Les deux vétérans se livrent. L'aristocrate prussien et le petit américain se rapprochent. Pendant quelques temps, ils se retrouvent là-bas. Là où la guerre les a changé. Le ciel froid au-dessus des tranchées pour l'un, la noirceur des tunnels vietnamiens pour l'autre.
Mais cherchent-ils vraiment la rédemption ou simplement, une dernière fois, le regard amical et résigné d'un frère d'armes ?

Attention, si comme moi vous vous jetez sur cet ouvrage par passion de l'aviation, autant l'avouer tout de suite, il ne s'agit pas réellement d'un récit sur les combats aériens de la première guerre mondiale. George Pratt, qui signe ici scénario et dessin, nous conte en fait une histoire bien plus profonde et universelle puisqu'il va, au travers de ces deux personnages fracassés par la guerre, tenter de nous faire partager un peu de ce qui fait l'horreur des combats et la grandeur des soldats.
Là où d'autres partent souvent dans la facilité, Pratt va démontrer une maîtrise et une aisance peu communes. Car s'il condamne bien les effets de la guerre, il n'en ignore pas son inexorabilité et se garde bien de porter un jugement sur ceux qui la font. Le choix des personnages est également très habile. Un vieillard, devenue une légende vivante, et un type banal, ancien "tunnel rat"*, se remettant difficilement de ce qu'il a dû vivre, voilà un duo qui fonctionne parfaitement et montre clairement la persistance, à travers les âges, des mêmes dilemmes insolubles.

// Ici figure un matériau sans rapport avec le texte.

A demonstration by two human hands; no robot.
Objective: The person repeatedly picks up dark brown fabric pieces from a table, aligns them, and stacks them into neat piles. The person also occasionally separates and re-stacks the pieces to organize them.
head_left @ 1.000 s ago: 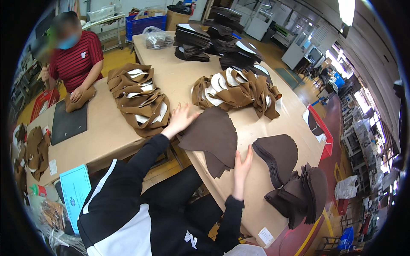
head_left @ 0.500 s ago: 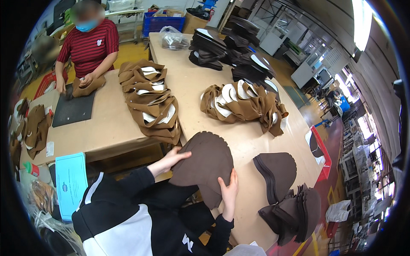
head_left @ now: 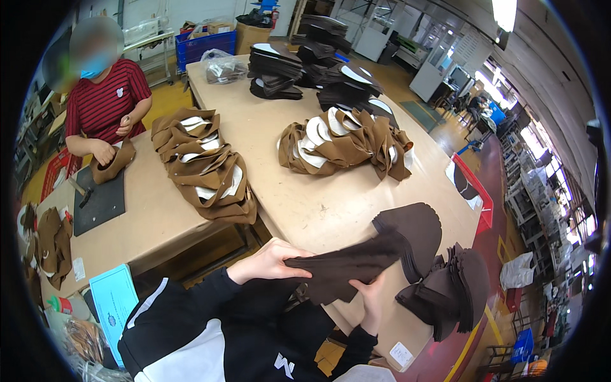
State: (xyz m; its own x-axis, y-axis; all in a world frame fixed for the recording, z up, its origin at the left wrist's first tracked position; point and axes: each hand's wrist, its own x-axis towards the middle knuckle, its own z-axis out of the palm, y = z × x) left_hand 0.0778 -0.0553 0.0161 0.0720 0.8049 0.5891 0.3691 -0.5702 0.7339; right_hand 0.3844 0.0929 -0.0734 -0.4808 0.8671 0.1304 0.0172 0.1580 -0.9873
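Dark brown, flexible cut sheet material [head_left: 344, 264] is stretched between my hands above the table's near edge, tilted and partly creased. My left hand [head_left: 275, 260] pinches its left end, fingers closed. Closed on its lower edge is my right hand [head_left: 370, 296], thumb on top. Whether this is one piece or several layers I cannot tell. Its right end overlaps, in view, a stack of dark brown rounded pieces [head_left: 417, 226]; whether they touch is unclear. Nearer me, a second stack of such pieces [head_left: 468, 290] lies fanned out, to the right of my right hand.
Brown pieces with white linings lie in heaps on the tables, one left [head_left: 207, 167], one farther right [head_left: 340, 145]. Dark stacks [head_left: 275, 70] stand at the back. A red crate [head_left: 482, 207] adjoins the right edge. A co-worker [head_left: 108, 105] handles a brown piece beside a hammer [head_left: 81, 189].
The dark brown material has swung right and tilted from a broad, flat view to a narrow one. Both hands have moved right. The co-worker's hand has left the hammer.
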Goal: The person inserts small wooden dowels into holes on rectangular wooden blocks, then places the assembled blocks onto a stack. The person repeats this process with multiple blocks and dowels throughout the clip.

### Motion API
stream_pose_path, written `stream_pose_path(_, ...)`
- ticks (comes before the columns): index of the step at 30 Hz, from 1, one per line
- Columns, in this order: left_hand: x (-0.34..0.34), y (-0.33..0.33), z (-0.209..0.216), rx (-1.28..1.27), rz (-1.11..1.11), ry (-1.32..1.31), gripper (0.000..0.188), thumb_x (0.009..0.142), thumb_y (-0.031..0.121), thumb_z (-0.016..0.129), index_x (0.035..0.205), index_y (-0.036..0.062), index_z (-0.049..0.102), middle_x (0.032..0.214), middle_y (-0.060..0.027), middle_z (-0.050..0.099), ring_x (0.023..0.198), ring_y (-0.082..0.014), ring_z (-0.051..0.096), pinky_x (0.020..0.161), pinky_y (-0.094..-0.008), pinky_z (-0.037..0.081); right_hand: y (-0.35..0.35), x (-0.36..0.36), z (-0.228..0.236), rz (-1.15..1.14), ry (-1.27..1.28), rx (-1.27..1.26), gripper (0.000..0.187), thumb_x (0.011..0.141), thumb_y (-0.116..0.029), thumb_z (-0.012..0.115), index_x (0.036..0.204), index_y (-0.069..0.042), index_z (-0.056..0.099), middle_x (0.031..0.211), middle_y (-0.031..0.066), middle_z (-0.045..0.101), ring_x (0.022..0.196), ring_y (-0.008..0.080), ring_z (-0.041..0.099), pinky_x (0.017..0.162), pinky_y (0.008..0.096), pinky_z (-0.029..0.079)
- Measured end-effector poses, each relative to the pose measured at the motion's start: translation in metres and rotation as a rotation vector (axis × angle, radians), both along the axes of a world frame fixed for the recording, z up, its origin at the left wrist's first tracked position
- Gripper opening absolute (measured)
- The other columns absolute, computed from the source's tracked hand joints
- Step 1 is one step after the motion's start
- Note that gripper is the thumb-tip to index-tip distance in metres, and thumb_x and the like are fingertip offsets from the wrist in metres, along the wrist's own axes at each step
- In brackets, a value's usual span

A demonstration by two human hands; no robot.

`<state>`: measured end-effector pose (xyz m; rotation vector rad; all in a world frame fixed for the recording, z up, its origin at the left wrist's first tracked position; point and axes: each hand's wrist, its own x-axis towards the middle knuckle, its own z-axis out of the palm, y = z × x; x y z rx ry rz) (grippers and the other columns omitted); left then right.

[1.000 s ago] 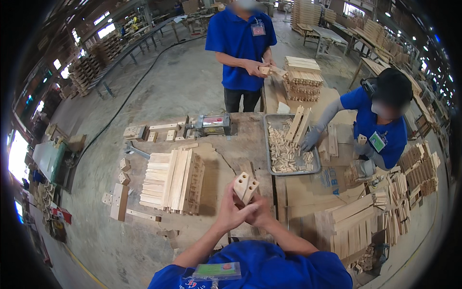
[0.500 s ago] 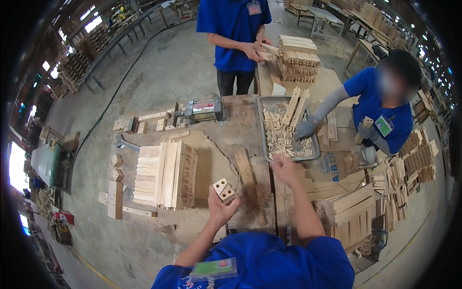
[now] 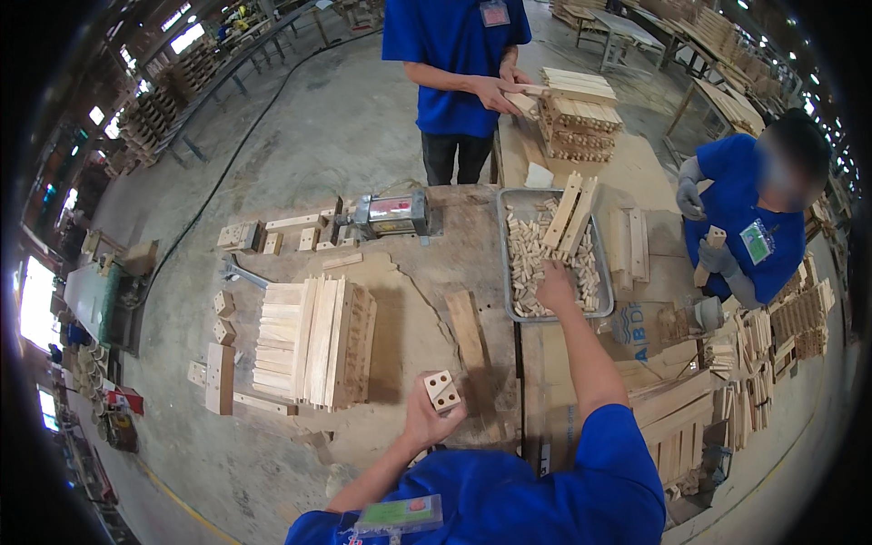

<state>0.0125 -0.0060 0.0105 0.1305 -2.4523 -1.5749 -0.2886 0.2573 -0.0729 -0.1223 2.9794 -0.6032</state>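
Observation:
My left hand (image 3: pixel 431 416) is wrapped round a pair of light wooden blocks (image 3: pixel 442 391), their ends turned up and showing several round holes. Over the near part of a metal tray (image 3: pixel 510 304), my right hand (image 3: pixel 556 289) reaches down among loose wooden dowels (image 3: pixel 524 245). Its fingertips are among the dowels, so whether they pinch one is hidden. Two drilled wooden strips (image 3: pixel 570 216) lean across the far side of the tray, just beyond my right hand.
A stack of wooden slats (image 3: pixel 313 341) stands left on the bench, near a pneumatic cylinder (image 3: pixel 392 215) and a wrench (image 3: pixel 243 272). One co-worker (image 3: pixel 459 82) holds strips by a far stack (image 3: pixel 579 113); a gloved co-worker (image 3: pixel 758 218) at right holds a block.
My right hand has moved from the tray's near rim into the dowels. My left hand has shifted slightly right and down with the blocks. The gloved co-worker's hand has left the tray.

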Motion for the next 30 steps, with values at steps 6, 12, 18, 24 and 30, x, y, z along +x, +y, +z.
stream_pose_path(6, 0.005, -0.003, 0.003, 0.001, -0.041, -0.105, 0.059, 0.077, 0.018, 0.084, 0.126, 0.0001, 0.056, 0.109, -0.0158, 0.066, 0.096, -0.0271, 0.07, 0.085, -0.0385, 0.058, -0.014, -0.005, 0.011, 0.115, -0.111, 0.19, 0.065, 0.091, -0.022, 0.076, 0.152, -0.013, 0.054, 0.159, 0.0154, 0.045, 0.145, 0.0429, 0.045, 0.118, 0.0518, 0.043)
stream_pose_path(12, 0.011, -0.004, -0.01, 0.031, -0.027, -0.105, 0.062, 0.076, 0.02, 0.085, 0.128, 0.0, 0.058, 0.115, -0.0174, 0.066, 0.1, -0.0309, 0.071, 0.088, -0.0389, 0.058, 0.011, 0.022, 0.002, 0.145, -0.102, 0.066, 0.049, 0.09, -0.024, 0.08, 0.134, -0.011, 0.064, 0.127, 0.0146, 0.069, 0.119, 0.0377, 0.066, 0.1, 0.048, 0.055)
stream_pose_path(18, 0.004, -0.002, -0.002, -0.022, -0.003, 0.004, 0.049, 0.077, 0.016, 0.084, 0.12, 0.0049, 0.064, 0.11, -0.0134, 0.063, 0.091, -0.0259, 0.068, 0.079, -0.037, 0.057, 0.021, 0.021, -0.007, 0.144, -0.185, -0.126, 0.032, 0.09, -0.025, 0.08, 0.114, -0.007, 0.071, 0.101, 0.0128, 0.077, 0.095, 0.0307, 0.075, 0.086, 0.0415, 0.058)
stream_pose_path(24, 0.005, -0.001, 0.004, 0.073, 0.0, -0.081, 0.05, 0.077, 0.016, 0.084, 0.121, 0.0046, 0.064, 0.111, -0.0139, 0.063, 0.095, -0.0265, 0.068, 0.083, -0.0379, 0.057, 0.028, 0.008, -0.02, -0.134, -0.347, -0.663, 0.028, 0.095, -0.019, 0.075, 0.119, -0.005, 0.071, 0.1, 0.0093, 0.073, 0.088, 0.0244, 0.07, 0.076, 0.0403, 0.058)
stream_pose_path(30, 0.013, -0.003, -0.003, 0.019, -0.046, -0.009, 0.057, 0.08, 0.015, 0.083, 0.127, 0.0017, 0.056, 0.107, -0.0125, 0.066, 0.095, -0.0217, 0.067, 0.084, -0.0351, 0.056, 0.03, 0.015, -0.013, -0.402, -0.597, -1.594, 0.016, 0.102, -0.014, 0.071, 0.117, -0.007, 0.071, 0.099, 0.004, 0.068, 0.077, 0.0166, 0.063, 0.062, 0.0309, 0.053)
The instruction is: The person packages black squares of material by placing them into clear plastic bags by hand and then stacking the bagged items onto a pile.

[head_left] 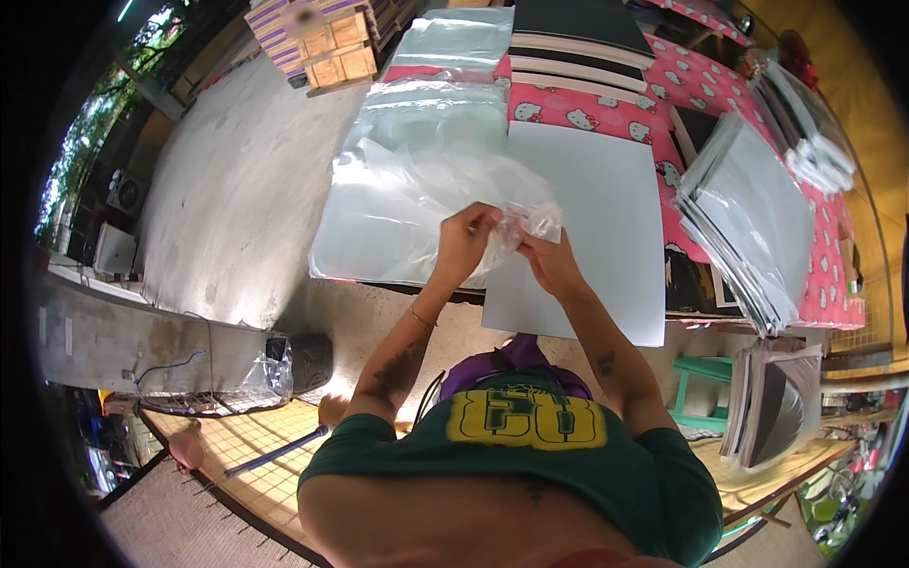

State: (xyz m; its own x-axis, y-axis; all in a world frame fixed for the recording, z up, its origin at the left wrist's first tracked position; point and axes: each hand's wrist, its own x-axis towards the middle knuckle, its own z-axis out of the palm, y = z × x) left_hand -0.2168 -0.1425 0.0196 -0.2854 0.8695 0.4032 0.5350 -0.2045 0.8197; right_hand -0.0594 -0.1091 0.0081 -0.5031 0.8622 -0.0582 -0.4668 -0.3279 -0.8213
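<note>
The left hand (464, 244) and right hand (552, 260), fingers nearly closed, pinch the crumpled plastic bag (445, 180), which spreads ahead and leftward. The white sheet (595, 204) lies below the right hand, the nearer one, long side pointing forward.

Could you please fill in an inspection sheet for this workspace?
Surface: table with a pink patterned cover, largely hidden by materials.
Job's things: crumpled clear plastic film, partly over a pale sheet that overhangs the near table edge; clear plastic sleeves lie to the left.
Clutter: dark boards at the far side; plastic-wrapped boards at the right.
Hands: left hand and right hand close together, both pinching the film.
Cables: thin blue cord at the left; its purpose cannot be told.
Surroundings: concrete floor, wooden crates upper left, green stool lower right.
</note>
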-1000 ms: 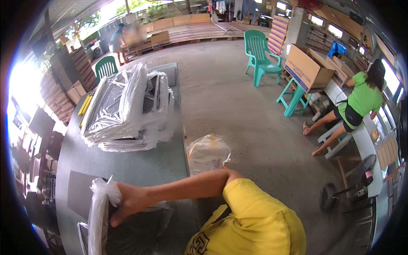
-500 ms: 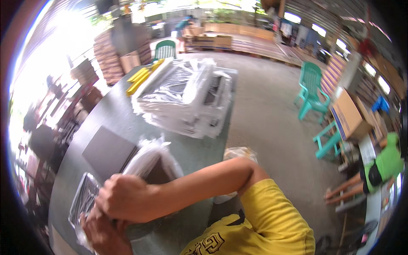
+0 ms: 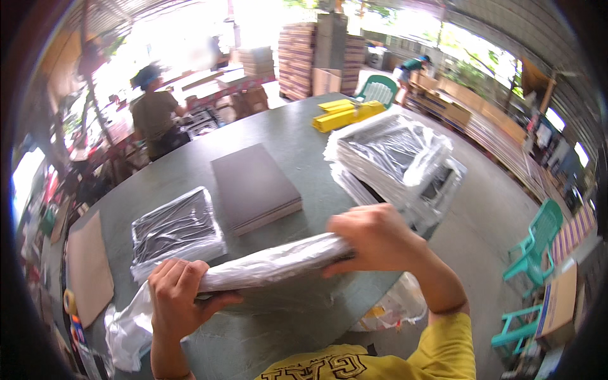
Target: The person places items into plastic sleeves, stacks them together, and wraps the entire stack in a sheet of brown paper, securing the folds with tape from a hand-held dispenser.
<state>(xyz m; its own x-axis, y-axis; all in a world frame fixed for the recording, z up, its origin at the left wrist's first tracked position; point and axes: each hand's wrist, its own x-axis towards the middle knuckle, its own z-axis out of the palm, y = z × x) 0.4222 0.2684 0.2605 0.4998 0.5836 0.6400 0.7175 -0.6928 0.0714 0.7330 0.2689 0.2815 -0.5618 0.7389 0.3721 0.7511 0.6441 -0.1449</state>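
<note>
Plastic-wrapped and flat, the pack now sits between both our hands, lifted on edge just above the near rim of the grey table. Half a second ago our hands were bunched together low at the table's left, and a second ago only one arm reached across; now they have spread to the pack's two ends. Our left hand has its fingers curled tight round the near-left end, where loose wrap trails off the table edge. Our right hand is clamped over the far-right end, fingers folded down on it. We judge the pack is fully gripped and clear of the others. Behind it on the table lie a second wrapped pack, a bare grey stack, and a heap of wrapped packs further right.
</note>
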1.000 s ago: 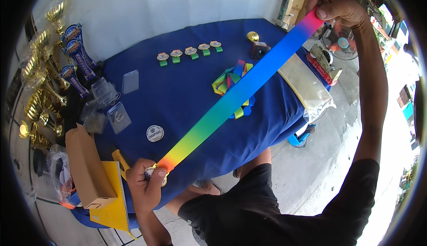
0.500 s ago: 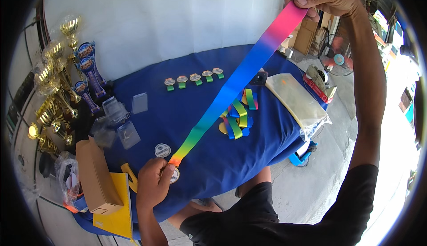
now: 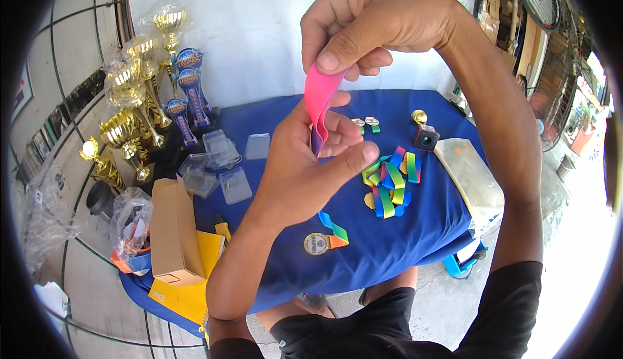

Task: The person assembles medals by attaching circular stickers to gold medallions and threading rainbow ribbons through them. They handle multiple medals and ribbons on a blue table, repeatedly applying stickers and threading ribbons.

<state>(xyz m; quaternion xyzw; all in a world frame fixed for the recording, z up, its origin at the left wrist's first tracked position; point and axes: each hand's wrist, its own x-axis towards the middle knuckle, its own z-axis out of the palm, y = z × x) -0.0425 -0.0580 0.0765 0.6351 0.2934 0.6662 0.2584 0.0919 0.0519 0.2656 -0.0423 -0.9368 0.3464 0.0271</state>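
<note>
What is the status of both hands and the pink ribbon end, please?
Right hand: pinching pink ribbon end. Left hand: open, around the ribbon. Medal: lying on blue cloth. Nearby: ribbon pile, right of medal.

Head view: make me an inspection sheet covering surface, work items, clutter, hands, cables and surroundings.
Surface: blue tablecloth, creased toward the front.
Work items: round medal lying near the front; multicoloured ribbon raised, partly hidden.
Clutter: piled ribboned medals, clear plastic sleeves, brown cardboard box.
Hands: right hand pinches the ribbon's pink end; left hand open around it.
Cables: nothing seen.
Surroundings: gold trophy cups left, white backdrop behind.
</note>
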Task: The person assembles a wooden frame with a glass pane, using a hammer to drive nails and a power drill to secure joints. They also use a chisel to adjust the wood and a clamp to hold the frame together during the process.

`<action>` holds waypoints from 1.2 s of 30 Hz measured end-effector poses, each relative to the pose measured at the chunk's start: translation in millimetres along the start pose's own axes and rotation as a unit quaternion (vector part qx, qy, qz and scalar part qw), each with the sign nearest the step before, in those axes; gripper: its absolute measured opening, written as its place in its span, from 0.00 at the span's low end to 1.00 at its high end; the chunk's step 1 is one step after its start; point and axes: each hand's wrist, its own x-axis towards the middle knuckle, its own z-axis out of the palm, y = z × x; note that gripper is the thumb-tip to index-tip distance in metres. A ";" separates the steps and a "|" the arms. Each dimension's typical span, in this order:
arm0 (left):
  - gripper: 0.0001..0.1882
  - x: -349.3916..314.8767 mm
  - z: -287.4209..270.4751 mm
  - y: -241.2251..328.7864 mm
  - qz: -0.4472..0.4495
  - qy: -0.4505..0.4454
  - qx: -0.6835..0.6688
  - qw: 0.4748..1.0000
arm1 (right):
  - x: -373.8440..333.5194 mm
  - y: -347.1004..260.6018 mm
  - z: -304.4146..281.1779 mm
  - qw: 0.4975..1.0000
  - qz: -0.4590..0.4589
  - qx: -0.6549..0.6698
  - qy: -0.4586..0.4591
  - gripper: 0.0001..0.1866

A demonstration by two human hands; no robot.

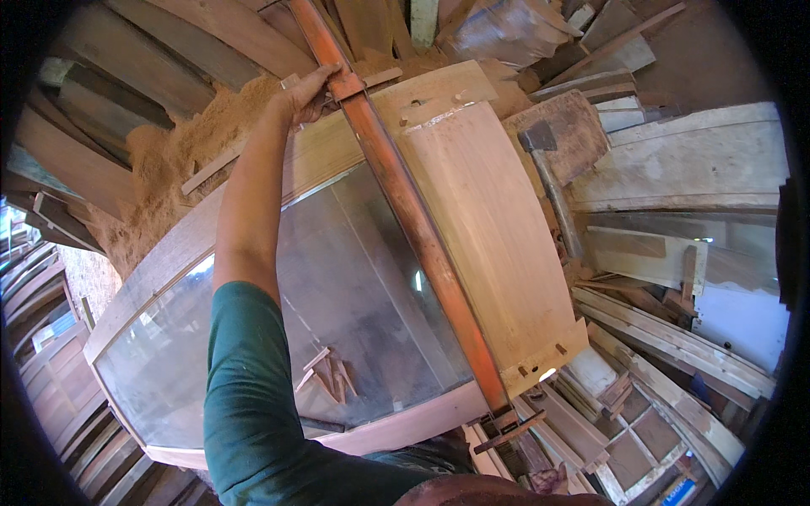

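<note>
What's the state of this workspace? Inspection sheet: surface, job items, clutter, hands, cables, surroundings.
Surface: support under the glazed wooden frame hidden; sawdust heaped beyond its far left side.
Job items: orange bar clamp spans the frame, partly over the glass pane.
Clutter: wood slivers on the pane; hammer or hatchet beside the frame's right side.
Hands: left hand at the clamp's far part, grip unclear; right hand not clearly made out.
Cables: nothing seen.
Surroundings: wooden boards upper left; white panel at right.
</note>
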 end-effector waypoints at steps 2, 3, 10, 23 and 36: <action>0.29 0.5 -6.4 -3.5 0.004 0.001 -0.025 1.000 | -9.6 -29.4 44.8 0.991 -0.010 -0.124 -0.044 0.24; 0.29 13.1 2.8 -0.4 0.008 -0.016 -0.034 0.999 | -25.9 -32.3 68.7 0.978 -0.042 -0.194 -0.058 0.24; 0.30 20.6 -11.6 -15.5 0.034 0.015 -0.051 0.998 | -72.3 -23.5 404.1 0.510 -0.541 -0.648 -0.168 0.40; 0.32 5.3 -0.8 -15.0 0.020 0.040 -0.021 0.999 | -15.4 27.3 426.0 0.493 -0.521 -0.689 -0.101 0.39; 0.33 3.9 8.4 -26.0 0.086 0.060 0.022 0.994 | -48.7 -153.6 888.7 0.384 -0.743 -0.410 -0.362 0.17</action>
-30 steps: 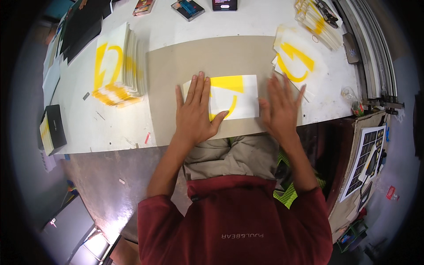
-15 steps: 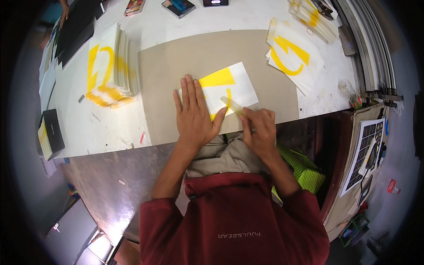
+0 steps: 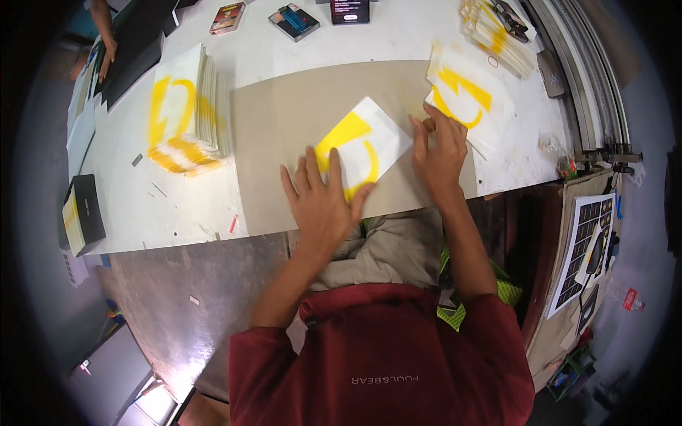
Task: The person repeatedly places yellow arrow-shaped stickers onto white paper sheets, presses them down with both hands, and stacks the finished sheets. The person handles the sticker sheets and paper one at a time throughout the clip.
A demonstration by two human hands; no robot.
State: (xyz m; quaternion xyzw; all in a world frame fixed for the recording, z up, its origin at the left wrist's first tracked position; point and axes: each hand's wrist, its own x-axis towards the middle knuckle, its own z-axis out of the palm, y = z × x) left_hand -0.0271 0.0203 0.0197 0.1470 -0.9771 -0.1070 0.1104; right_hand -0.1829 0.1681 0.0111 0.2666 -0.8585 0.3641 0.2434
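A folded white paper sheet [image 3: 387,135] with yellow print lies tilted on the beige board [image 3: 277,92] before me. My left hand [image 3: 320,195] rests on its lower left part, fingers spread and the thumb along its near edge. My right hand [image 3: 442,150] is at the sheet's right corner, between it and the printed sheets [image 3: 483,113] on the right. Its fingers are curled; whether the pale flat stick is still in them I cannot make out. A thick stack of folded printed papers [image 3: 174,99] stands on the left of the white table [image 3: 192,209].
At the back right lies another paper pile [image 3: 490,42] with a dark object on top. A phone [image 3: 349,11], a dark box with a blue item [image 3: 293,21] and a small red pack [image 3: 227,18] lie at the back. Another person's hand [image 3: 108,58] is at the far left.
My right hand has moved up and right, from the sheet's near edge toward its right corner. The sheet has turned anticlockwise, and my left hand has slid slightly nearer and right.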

Graphiquement, il est peu de dire que la réussite est complète. Les peintures de Pratt sont d'une rare beauté et transcendent complètement le récit. Que ce soit la valse chaotique des Fokker et autres Spad ou le regard lourd et halluciné des protagonistes, tout frappe juste. Même les charniers ou le gaz moutarde poussé par un vent mortel sont retranscrits avec une force évocatrice brute mais absolument pas voyeuriste. L'esprit seul est touché, alors que les yeux sont épargnés.
Cette même pudeur, on la retrouve aussi dans les textes et la volonté de l'auteur de ne pas tomber dans les stéréotypes. Si certaines lâchetés ne sont pas passées sous silence, d'autres moments, plus nobles, viennent apporter une nuance nécessaire au propos. Plus qu'une condamnation de principe de la guerre, ce sont ses absurdités qui sont mises en avant. Un homme peut ainsi, par pur instinct de survie, précipiter la mort d'un de ses compagnons alors que, dans une situation où sa vie n'est pas directement menacée, il portera secours à un ennemi blessé. Dans le même genre, Pratt ne pouvait évidemment pas passer sur les fraternisations ayant eu lieu entre anglais et allemands pendant la première guerre mondiale (scènes bien réelles que j'avais déjà évoquées dans cet article).
Au final, c'est avec une grande douceur que l'on est amené à considérer avec indulgence des hommes perdus dans les bourrasques de situations que personne ne devrait avoir à vivre mais qui reviennent, pourtant, régulièrement. L'artiste pousse le bon goût jusqu'à offrir un final qui n'apporte pas de solution, juste un constat amer et quelques lueurs d'espoir mêlées au goût salé des larmes.

Une prouesse, tant sur le plan technique que pour la lucidité et la retenue du fond.

* Les "rats de tunnel" étaient des soldats chargés, pendant la guerre du Vietnam, de nettoyer les galeries souterraines utilisées par le viêt-cong. L'obscurité, le peu d'espace pour se mouvoir, les pièges, l'odeur des cadavres ou encore la déflagration des armes (terribles dans un lieu aussi confiné) ont eu des effets psychologiques dévastateurs sur ceux qui, par miracle, ont survécu à ce genre d'épreuve. L'équipement standard du tunnel rat était constitué d'un .45 et... d'une lampe-torche.

ps : il semble que blogspot ait en ce moment quelques problèmes avec les commentaires, désolé donc pour le retard d'affichage ou la perte éventuelle de ces derniers.